Is the description appropriately sized, front-loaded, and free of redundancy?

Single sentence, no filler, front-loaded with the core purpose. Every part earns its place. Highly efficient.

Shorter descriptions cost fewer tokens and are easier for agents to parse. Every sentence should earn its place.

Completeness3/5

Given the tool's complexity, does the description cover enough for an agent to succeed on first attempt?

Given no output schema, the description should mention that the tool returns per-node results (object structure). It also lacks behavioral context. For a 3-param tool with no annotations, it is minimally complete but has gaps in return value and behavior disclosure.

Complex tools with many parameters or behaviors need more documentation. Simple tools need less. This dimension scales expectations accordingly.

Parameters3/5

Does the description clarify parameter syntax, constraints, interactions, or defaults beyond what the schema provides?

Schema coverage is 67% (2 of 3 params have descriptions). Description adds minimal value: it reiterates that invocationId is optional and defaults to latest, and clarifies the status filter values. The limit parameter has no additional semantics beyond the schema defaults. Baseline 3 is appropriate since schema does most of the work.
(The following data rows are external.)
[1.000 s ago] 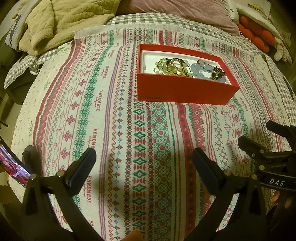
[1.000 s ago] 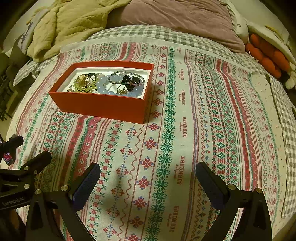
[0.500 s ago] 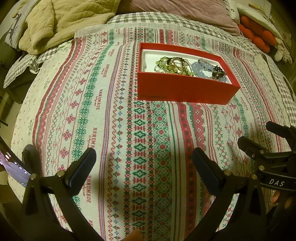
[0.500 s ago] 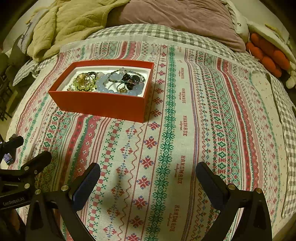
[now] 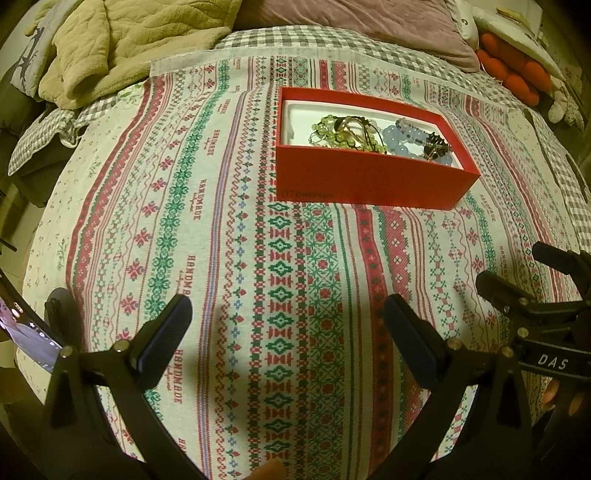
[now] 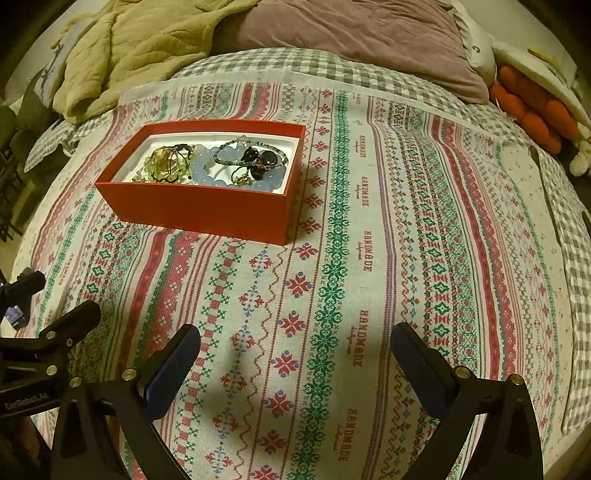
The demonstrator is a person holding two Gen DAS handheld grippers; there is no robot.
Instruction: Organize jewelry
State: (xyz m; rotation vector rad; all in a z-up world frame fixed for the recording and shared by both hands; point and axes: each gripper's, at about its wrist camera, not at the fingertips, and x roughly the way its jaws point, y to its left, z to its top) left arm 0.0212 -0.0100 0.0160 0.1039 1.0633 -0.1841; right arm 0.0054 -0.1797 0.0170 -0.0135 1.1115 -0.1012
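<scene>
A red box (image 5: 373,181) is sitting on a patterned cloth (image 5: 229,266) that is spread over a bed, toward the cloth's far edge and about midway between its left and right edges. The box is open at the top and is lined in white. Jewelry is heaped together inside it: a green beaded bracelet (image 6: 166,168) is lying at the left end, a pale blue beaded bracelet (image 6: 221,173) is lying in the middle, and dark pieces (image 6: 258,158) are resting on top toward the right end.

The left gripper (image 5: 288,325) is being held above the cloth near its front edge, with its fingers spread wide and nothing between them. The right gripper (image 6: 295,354) is being held just beside it, also spread wide and empty. Both are well apart from the box.

Beyond the cloth's far edge, a checked sheet (image 6: 295,66), a mauve pillow (image 6: 351,33) and a rumpled yellow-green blanket (image 6: 140,48) are lying on the bed.
</scene>
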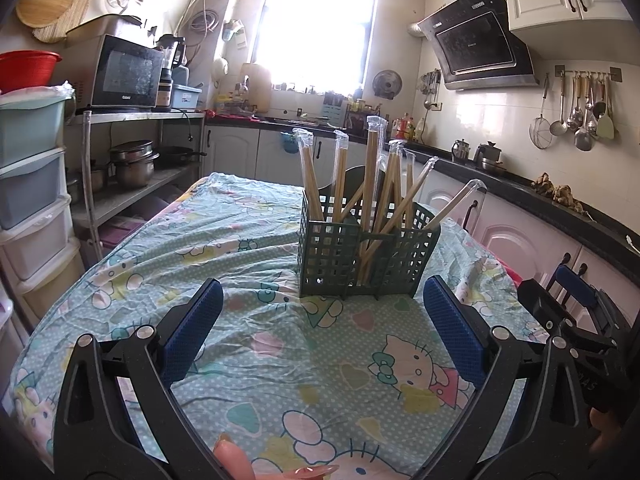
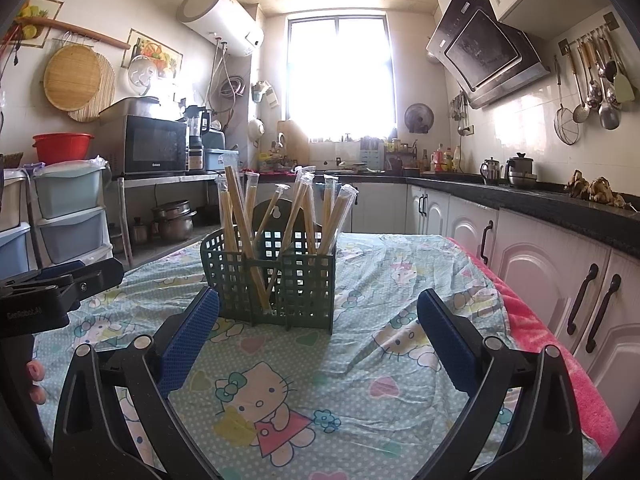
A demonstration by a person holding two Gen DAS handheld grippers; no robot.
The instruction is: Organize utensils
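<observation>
A dark green lattice utensil holder (image 1: 362,258) (image 2: 276,280) stands upright on the cartoon-print tablecloth (image 1: 248,240) (image 2: 376,304). Several plastic-wrapped chopstick pairs (image 1: 374,176) (image 2: 240,216) lean in its compartments. My left gripper (image 1: 324,324) is open just in front of the holder, nothing between its blue pads. My right gripper (image 2: 318,332) is open too, a little short of the holder, and holds nothing. The right gripper (image 1: 572,304) also shows at the right edge of the left wrist view. The left gripper (image 2: 60,284) shows at the left edge of the right wrist view.
A black counter (image 2: 560,204) over white cabinets runs along the right, with kettles (image 2: 520,170). A metal rack with a microwave (image 1: 124,72) and pots (image 1: 132,160) stands left of the table. Plastic drawers (image 1: 28,168) stand nearer left. A pink towel (image 2: 560,344) edges the table's right side.
</observation>
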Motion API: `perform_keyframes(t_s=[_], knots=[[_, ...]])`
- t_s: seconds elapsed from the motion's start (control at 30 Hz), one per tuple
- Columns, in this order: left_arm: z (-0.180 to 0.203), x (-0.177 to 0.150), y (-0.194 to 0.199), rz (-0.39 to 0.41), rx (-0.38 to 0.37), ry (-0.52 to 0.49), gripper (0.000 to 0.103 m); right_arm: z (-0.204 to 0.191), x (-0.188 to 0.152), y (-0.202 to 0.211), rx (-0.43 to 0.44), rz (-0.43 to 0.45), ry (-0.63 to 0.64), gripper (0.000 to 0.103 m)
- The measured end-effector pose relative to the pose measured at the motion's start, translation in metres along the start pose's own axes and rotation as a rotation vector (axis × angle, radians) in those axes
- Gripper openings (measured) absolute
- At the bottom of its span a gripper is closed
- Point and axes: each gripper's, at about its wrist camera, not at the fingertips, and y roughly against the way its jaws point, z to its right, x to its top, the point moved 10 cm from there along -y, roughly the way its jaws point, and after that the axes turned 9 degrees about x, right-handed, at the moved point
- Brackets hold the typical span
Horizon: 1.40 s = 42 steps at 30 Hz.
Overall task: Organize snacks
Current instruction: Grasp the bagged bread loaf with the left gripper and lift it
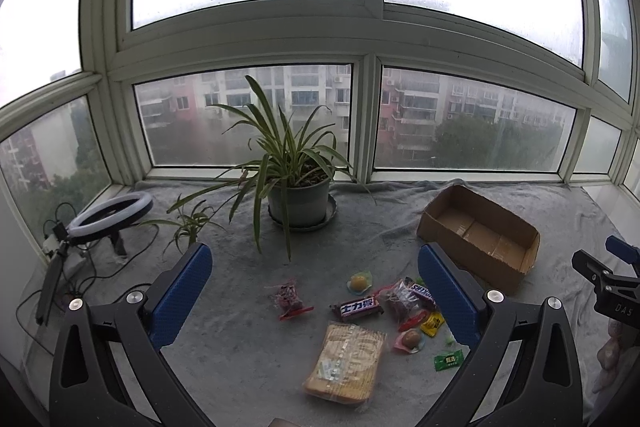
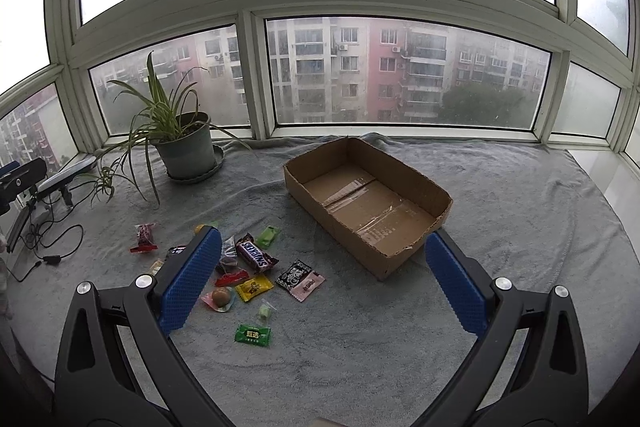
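Several wrapped snacks lie on a grey blanket: a Snickers bar [image 2: 256,253], a yellow candy [image 2: 254,287], a green packet [image 2: 252,335], a black-and-pink packet [image 2: 300,277], a cracker pack [image 1: 346,363] and a red-clipped bag [image 1: 289,298]. An empty cardboard box [image 2: 368,203] stands to their right; it also shows in the left wrist view [image 1: 480,231]. My left gripper [image 1: 316,291] is open and empty above the snacks. My right gripper [image 2: 324,279] is open and empty, between the snacks and the box.
A potted spider plant [image 1: 298,195] stands at the back by the window. A ring light [image 1: 110,215] with cables lies at the far left. The window frame bounds the blanket at the back. The right gripper's body [image 1: 608,279] shows at the right edge.
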Motion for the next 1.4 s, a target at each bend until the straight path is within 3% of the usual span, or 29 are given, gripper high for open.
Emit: perform_keyframes(t_s=[0.33,0.7,0.8,0.9,1.0,1.23,1.3,1.4], knots=[[-0.010,-0.044,-0.043,-0.166,-0.080,0.066,0.102,-0.034,-0.032,-0.046,0.164,-0.113,-0.027,0.103],[-0.007,-0.103,-0.084,-0.390,-0.206,0.133,0.077,-0.088,-0.081,-0.111,0.371,-0.316,-0.088,0.099],[-0.003,-0.121,-0.095,-0.457,-0.247,0.159,0.065,-0.103,-0.099,-0.131,0.433,-0.384,-0.121,0.089],[0.002,-0.139,-0.106,-0.531,-0.293,0.196,0.055,-0.118,-0.113,-0.148,0.486,-0.440,-0.151,0.086],[0.003,-0.155,-0.113,-0.592,-0.330,0.239,0.053,-0.130,-0.125,-0.161,0.525,-0.493,-0.182,0.072],[0.001,-0.174,-0.122,-0.656,-0.354,0.278,0.044,-0.153,-0.139,-0.171,0.601,-0.553,-0.213,0.062],[0.000,-0.178,-0.126,-0.667,-0.355,0.283,0.041,-0.160,-0.141,-0.172,0.620,-0.566,-0.209,0.051],[0.003,-0.184,-0.129,-0.692,-0.374,0.298,0.036,-0.166,-0.144,-0.178,0.621,-0.581,-0.204,0.048]])
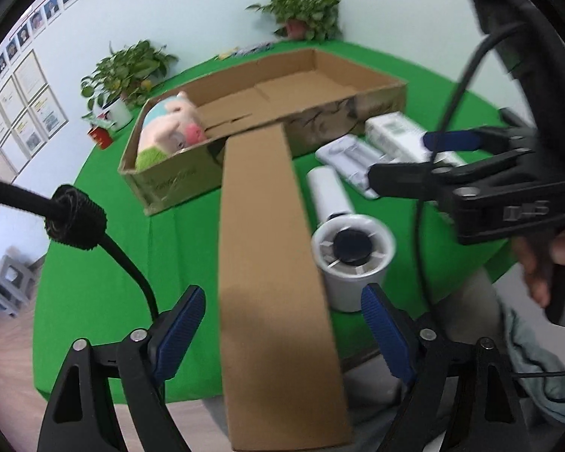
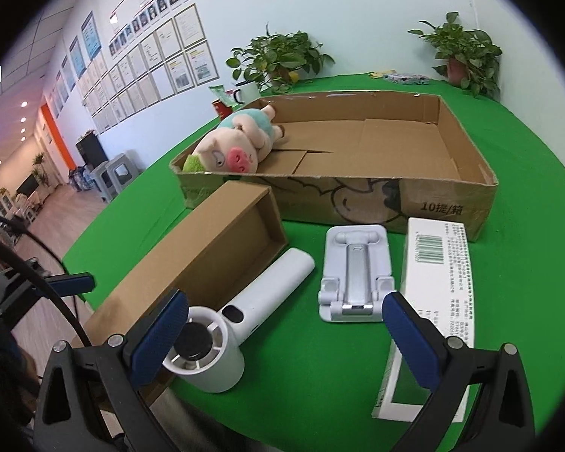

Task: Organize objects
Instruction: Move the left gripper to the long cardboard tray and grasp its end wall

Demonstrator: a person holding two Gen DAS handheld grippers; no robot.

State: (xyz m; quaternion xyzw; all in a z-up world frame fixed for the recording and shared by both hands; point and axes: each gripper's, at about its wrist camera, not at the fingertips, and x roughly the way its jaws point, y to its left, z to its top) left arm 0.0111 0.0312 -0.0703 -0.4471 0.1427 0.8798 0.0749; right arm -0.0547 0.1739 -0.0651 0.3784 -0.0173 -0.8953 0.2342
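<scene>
I've got both claws up over the green table (image 2: 358, 395) and nothing in either one. My left gripper (image 1: 278, 335) has its jaws spread wide, straddling the long brown cardboard box (image 1: 275, 282) without touching it that I can see. That box runs from 6 o'clock straight up to 12 in the left wrist view, its far end butting against the front wall of the big cardboard tray (image 1: 380, 94), where the plush pig (image 1: 173, 128) already lies at the left end.

My right gripper (image 2: 286, 339) is spread apart too, empty. Its left pad (image 2: 158, 342) sits just in front of the handheld fan (image 2: 222, 342), so the fan's round head is at about 8 o'clock from the claw's centre, with the handle pointing away toward 1 o'clock (long axis diagonal, not square to my jaws). The phone stand (image 2: 354, 275) lies dead ahead at 12, lengthwise along my line of sight. The white barcoded box (image 2: 429, 309) lies at 2 o'clock, also lengthwise.

My read: the long box is the left claw's job, since it's centred between those jaws and aligned with them. The fan is nearer my right claw, but I'd judge it needs a wrist turn to cross the handle.
</scene>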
Input schemas describe structure but not intent. Descriptions should explain non-obvious parameter relationships and valid value ranges.

Purpose5/5

Does the description clearly state what the tool does and how it differs from similar tools?

Description clearly states verb 'Get', resource 'per-node results', and scope 'from a specific dbt invocation (or the latest run)'. This distinguishes it from siblings like dbt-list-runs (which lists runs) and dbt-list-models (which lists models). No ambiguity.

Agents choose between tools based on descriptions. A clear purpose with a specific verb and resource helps agents select the right tool.

Usage Guidelines3/5

Does the description explain when to use this tool, when not to, or what alternatives exist?

Description implies when to omit invocationId (to get latest run), but does not explicitly state when to use this tool vs alternatives like dbt-failed-tests or dbt-list-runs. No when-not or alternative names provided, just a basic use case.

Agents often have multiple tools that could apply. Explicit usage guidance like "use X instead of Y when Z" prevents misuse.